[Records from a dataset]
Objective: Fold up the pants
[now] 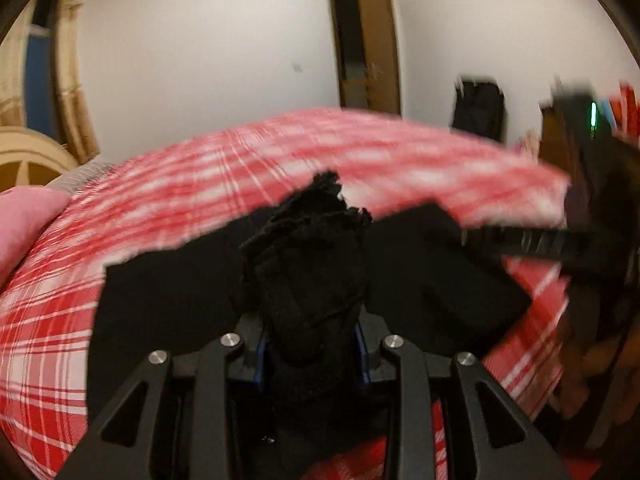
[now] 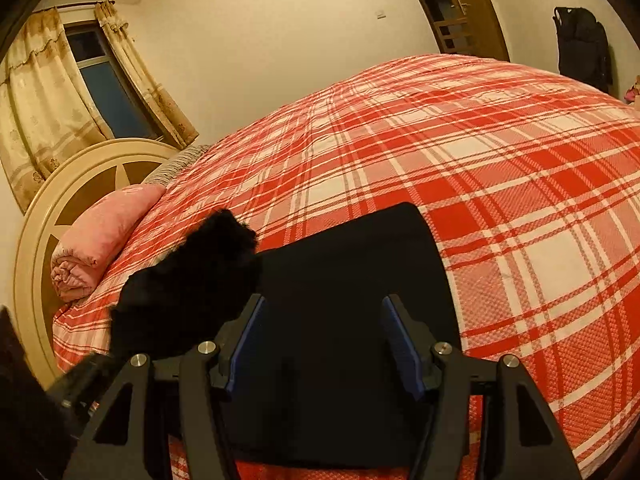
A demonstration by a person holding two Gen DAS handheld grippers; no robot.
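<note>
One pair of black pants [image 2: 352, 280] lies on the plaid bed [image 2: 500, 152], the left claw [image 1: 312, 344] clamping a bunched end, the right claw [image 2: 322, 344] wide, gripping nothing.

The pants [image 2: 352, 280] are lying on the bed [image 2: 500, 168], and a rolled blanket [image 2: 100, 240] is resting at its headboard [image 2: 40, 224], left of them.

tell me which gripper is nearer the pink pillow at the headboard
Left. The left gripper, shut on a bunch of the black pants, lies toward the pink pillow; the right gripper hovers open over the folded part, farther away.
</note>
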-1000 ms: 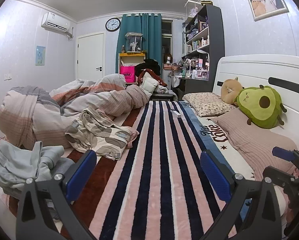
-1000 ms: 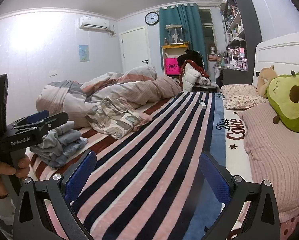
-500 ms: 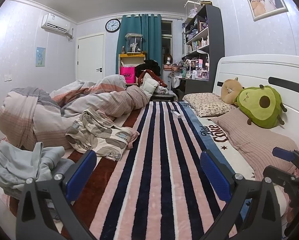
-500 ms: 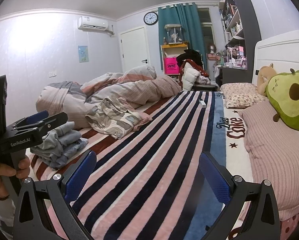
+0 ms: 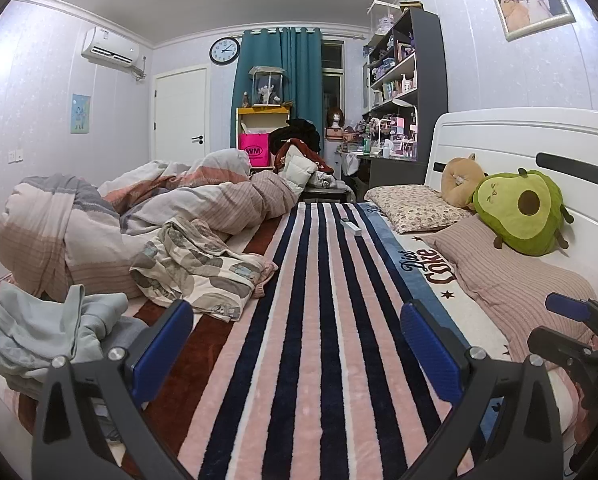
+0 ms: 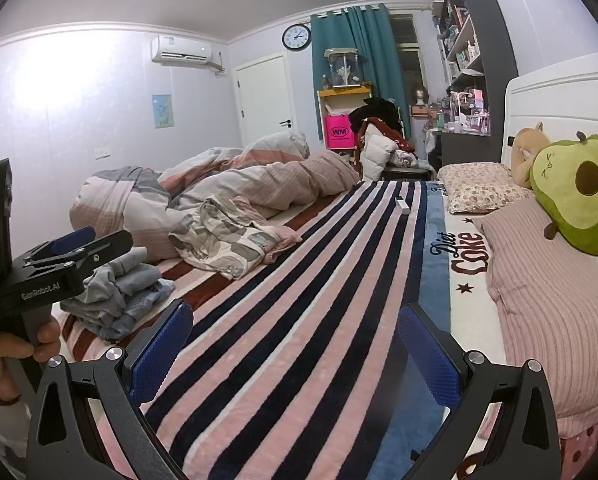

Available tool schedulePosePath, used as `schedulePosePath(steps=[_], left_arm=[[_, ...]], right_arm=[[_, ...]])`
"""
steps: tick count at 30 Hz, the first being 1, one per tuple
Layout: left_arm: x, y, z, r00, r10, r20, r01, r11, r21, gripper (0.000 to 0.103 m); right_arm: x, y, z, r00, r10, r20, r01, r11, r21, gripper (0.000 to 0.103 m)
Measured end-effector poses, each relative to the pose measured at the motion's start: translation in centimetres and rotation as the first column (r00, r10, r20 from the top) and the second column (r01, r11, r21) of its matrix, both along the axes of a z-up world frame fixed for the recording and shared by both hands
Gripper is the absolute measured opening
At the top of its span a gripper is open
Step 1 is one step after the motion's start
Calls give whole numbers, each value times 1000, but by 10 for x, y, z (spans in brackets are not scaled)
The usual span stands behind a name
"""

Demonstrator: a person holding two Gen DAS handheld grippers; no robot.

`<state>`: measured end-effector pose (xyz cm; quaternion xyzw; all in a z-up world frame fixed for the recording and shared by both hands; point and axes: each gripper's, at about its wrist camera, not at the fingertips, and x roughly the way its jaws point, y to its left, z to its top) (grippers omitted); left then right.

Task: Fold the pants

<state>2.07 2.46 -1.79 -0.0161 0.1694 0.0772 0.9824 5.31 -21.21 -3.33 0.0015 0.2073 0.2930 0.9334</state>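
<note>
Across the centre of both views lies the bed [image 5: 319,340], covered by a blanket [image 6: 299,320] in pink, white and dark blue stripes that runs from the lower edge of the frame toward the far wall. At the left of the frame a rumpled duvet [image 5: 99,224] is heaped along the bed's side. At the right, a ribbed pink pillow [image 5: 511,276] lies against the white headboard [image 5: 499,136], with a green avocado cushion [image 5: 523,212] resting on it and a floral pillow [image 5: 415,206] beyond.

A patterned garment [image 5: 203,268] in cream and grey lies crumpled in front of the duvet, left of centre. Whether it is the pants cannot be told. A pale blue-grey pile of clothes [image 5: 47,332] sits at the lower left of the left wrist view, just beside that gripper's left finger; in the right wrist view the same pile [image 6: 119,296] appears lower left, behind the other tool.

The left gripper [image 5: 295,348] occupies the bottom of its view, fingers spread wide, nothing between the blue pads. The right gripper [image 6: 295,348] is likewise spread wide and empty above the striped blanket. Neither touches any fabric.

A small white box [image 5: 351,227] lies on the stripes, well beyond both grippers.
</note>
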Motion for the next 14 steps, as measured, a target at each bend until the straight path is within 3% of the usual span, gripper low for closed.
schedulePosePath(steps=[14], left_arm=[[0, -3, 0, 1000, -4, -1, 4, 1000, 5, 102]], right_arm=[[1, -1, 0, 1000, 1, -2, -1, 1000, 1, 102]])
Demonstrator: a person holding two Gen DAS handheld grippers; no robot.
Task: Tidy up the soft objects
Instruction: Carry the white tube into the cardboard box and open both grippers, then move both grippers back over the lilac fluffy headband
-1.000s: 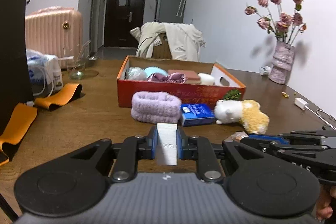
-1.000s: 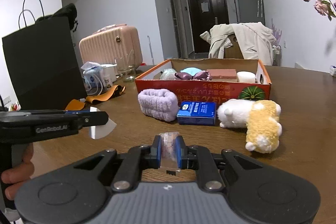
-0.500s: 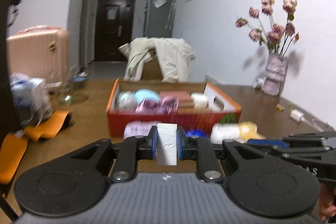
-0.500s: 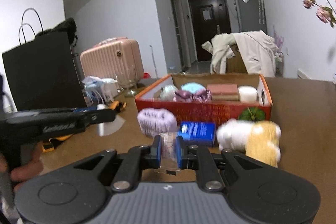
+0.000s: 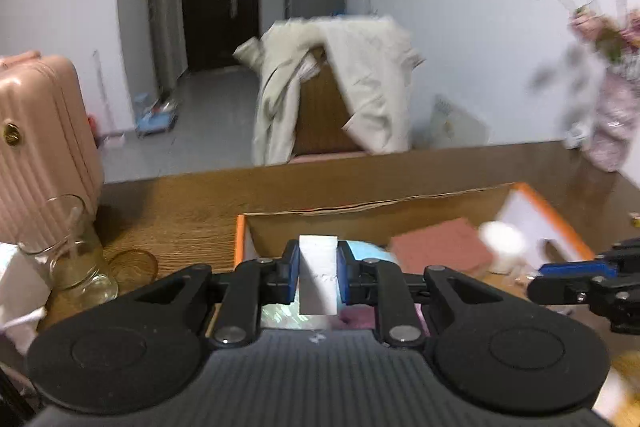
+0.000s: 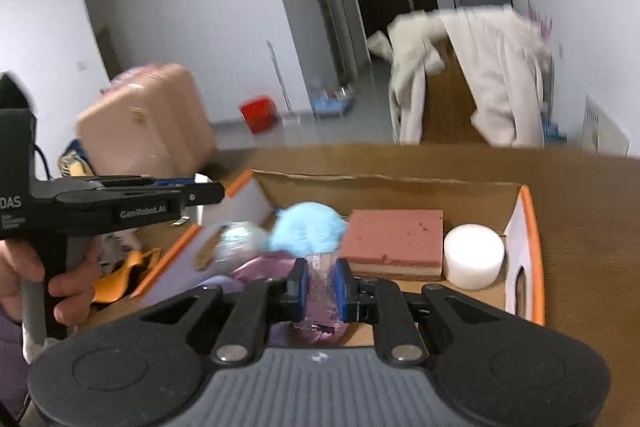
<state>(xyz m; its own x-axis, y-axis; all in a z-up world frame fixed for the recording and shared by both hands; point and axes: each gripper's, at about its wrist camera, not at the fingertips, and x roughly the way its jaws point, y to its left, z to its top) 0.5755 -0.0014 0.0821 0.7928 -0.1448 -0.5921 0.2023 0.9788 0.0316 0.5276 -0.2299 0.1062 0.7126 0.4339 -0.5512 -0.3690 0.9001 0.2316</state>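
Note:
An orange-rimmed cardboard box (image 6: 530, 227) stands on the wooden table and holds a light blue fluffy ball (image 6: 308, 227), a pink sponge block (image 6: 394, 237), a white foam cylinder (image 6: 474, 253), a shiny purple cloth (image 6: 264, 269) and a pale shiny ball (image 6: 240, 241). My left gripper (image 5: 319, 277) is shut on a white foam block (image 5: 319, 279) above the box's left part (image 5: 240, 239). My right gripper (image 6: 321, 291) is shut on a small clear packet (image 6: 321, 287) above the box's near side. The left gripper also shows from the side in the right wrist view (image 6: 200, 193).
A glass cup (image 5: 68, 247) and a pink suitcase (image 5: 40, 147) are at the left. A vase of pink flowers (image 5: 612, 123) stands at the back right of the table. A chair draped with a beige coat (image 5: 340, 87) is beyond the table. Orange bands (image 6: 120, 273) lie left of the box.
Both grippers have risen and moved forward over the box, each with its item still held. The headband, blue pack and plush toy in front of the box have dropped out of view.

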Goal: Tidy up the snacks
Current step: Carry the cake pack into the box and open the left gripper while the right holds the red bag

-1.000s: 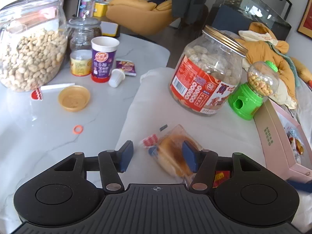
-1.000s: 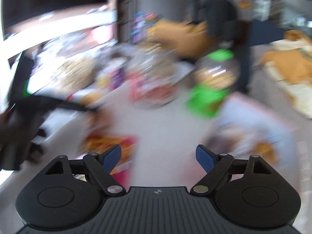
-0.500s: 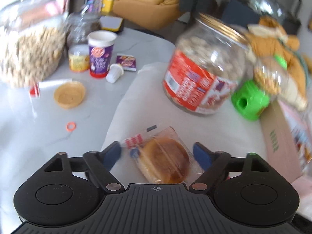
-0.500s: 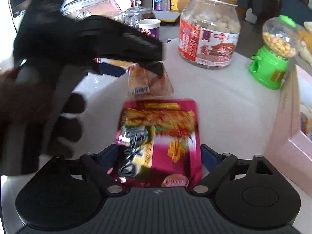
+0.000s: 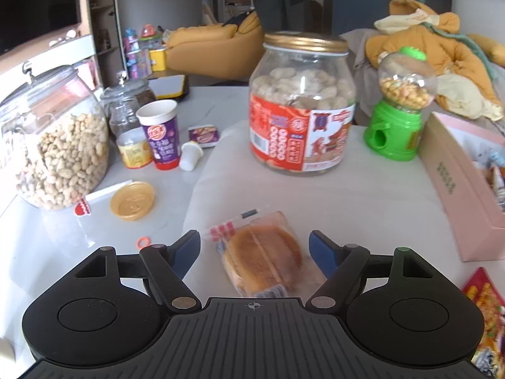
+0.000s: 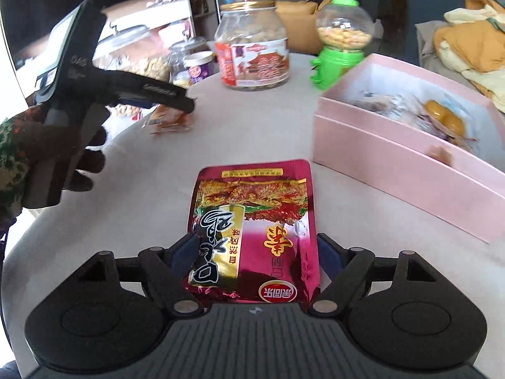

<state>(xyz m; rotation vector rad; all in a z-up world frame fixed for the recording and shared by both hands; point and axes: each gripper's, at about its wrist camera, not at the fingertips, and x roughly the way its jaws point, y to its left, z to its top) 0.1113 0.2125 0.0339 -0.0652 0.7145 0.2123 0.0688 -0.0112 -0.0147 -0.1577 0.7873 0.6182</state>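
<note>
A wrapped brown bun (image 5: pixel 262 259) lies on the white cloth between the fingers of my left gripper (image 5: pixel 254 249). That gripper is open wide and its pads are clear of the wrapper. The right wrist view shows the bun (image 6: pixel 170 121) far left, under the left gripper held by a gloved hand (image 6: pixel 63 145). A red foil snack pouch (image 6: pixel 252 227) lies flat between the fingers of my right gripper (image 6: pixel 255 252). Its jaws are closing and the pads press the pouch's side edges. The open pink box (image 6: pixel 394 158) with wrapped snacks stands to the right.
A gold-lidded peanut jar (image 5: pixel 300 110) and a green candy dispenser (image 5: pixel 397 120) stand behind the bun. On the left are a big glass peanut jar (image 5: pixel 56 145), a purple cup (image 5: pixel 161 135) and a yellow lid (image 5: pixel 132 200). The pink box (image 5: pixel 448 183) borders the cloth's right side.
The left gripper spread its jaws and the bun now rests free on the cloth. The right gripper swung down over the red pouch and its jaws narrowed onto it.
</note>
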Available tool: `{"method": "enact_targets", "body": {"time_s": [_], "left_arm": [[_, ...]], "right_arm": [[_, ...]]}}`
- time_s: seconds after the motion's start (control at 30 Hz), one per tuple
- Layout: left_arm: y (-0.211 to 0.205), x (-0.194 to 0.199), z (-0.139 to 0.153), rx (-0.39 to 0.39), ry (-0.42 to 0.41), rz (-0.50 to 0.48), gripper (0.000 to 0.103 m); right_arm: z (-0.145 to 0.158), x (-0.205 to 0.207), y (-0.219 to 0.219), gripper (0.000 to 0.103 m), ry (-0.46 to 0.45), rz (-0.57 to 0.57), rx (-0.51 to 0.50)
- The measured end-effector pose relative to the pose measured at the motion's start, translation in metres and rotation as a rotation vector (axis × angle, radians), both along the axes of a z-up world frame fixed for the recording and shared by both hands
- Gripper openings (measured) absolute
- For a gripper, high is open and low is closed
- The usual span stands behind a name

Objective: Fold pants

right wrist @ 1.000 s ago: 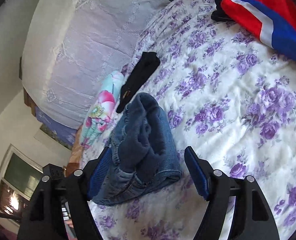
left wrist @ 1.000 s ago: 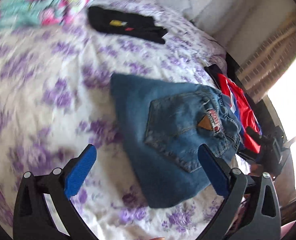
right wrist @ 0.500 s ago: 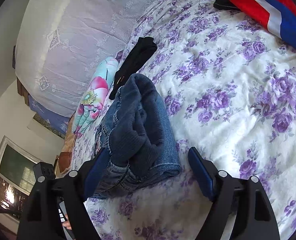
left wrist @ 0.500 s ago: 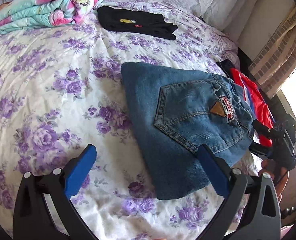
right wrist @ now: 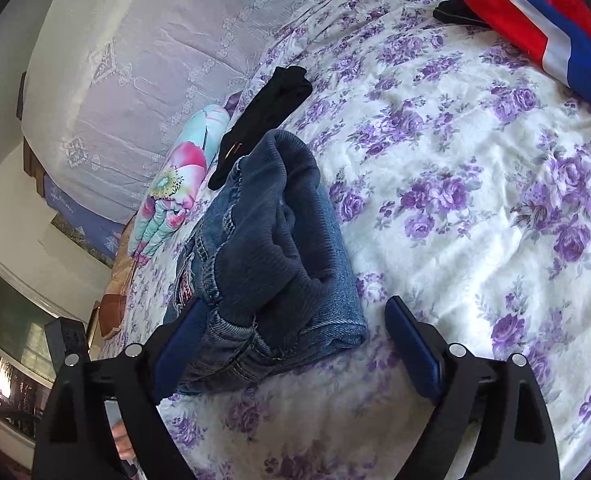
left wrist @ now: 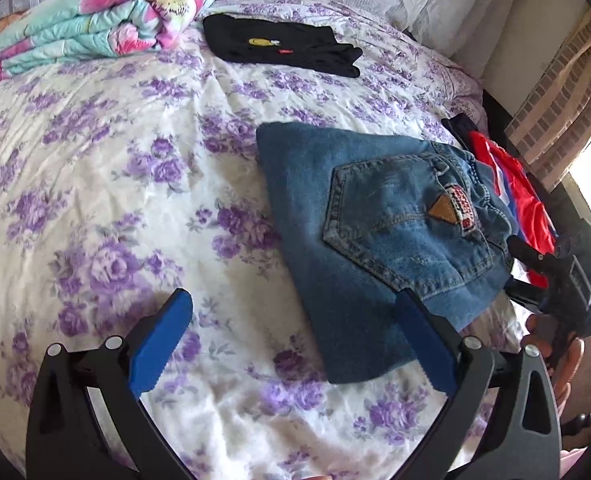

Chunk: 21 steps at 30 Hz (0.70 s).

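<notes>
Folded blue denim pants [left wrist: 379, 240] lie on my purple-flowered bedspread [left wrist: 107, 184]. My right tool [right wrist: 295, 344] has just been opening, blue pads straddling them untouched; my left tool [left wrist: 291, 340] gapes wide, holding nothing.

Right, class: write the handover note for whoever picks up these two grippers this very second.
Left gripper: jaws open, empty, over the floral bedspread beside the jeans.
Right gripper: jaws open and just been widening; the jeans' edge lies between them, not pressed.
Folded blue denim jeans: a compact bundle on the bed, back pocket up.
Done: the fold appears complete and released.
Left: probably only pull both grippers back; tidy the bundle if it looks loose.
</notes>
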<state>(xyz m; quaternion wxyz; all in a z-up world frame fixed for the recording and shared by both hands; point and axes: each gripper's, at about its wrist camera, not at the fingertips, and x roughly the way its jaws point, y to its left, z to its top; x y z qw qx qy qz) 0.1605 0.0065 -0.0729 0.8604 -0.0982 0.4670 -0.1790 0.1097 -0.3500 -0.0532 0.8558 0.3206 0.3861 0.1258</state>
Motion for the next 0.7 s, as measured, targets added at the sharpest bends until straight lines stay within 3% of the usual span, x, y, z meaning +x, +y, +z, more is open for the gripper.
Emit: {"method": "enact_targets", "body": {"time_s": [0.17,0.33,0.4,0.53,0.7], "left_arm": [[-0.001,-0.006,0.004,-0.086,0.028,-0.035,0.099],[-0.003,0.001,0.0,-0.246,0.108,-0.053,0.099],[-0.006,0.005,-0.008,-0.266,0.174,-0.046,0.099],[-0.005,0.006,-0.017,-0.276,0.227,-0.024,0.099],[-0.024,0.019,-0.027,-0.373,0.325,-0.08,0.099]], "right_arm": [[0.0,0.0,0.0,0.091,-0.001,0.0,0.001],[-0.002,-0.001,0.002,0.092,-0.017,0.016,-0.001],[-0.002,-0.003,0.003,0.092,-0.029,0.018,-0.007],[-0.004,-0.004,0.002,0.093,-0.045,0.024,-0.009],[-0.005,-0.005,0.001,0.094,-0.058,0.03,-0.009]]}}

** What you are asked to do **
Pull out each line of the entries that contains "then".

** Response box **
`<state>`: measured end-effector pose (xyz cm; quaternion xyzw; all in a z-up world frame fixed for the recording and shared by both hands; point and axes: each gripper's, at about its wrist camera, not at the fingertips, and x roughly the way its jaws point, y to its left, z to its top) (grippers omitted); left then right.
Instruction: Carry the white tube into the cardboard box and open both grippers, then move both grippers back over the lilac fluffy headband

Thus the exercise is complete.